**EXERCISE REQUIREMENTS**
Copying exactly, give the lines in the material below from the one with "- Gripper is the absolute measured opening" to the one with "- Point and", ends included, and nothing besides.

**RECORDED DATA**
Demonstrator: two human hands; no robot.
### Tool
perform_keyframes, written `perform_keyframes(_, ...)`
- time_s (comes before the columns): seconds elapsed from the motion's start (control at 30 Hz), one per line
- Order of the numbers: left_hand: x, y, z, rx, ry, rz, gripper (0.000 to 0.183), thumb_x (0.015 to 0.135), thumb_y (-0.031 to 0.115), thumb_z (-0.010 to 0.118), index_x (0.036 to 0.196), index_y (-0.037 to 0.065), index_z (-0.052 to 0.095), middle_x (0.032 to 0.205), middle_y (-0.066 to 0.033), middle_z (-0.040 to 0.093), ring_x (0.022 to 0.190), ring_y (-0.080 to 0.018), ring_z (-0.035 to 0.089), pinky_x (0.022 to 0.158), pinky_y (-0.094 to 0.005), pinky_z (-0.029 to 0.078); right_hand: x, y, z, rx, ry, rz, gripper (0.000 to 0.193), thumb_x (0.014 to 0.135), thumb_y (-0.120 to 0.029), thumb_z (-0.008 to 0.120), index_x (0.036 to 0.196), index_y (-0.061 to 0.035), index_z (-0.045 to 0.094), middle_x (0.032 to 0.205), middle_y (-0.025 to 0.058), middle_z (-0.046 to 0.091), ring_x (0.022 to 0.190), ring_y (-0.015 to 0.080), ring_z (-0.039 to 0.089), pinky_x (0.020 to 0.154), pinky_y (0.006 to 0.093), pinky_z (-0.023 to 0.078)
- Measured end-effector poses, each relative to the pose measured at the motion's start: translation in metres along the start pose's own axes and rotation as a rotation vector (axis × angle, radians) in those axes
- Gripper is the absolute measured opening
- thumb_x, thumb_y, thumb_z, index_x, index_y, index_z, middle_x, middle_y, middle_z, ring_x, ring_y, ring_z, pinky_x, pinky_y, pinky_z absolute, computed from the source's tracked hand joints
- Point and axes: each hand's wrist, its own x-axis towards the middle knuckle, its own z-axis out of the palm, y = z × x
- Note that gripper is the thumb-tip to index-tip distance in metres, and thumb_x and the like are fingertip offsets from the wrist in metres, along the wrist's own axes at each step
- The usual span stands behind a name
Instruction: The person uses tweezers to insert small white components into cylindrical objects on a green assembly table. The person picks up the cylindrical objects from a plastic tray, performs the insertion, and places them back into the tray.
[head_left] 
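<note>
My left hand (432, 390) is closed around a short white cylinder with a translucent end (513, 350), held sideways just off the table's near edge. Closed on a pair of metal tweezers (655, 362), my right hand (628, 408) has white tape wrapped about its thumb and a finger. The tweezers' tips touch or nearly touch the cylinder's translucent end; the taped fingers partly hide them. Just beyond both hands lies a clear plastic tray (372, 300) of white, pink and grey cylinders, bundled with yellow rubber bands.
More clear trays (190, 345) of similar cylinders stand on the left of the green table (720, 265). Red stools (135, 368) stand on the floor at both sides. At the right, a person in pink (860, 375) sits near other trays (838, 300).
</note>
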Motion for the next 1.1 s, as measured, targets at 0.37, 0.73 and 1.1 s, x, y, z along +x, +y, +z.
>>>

**THE COMPLETED TASK**
- Gripper is the absolute measured opening
- thumb_x, thumb_y, thumb_z, index_x, index_y, index_z, middle_x, middle_y, middle_z, ring_x, ring_y, ring_z, pinky_x, pinky_y, pinky_z absolute, computed from the source's tracked hand joints
- Point and axes: each hand's wrist, its own x-axis towards the middle knuckle, its own z-axis out of the palm, y = z × x

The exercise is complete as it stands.